======== DATA SUPPLIED

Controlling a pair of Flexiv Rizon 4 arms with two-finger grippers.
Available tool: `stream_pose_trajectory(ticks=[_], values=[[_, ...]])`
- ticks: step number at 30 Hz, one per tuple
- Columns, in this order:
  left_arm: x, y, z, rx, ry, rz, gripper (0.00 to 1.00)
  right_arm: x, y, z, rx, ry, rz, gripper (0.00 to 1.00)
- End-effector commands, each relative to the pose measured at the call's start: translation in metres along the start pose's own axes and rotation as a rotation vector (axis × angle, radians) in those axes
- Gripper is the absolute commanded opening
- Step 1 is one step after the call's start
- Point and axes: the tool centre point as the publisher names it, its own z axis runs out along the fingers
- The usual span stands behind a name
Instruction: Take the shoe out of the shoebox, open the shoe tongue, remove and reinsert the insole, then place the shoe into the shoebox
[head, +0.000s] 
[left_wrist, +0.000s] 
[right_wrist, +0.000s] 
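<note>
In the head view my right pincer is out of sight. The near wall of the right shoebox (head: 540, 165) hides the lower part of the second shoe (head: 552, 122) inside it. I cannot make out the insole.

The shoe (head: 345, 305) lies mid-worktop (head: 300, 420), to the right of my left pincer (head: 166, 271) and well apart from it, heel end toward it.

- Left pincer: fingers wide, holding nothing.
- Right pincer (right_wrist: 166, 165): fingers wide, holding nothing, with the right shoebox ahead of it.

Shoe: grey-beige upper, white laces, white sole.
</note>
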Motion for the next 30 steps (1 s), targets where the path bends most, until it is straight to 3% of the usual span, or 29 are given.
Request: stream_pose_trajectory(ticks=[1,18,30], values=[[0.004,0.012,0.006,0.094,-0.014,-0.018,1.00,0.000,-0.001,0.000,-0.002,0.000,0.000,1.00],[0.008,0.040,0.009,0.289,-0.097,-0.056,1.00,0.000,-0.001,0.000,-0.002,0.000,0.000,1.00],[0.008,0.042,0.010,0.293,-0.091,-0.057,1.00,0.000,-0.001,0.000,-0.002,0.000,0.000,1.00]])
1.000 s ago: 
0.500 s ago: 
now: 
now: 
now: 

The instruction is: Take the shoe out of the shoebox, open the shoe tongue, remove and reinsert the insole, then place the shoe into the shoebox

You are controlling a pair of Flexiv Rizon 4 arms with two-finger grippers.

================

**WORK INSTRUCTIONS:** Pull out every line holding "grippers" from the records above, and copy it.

**TASK SOLUTION:**
Controlling a pair of Flexiv Rizon 4 arms with two-finger grippers.
You are controlling a pair of Flexiv Rizon 4 arms with two-finger grippers.

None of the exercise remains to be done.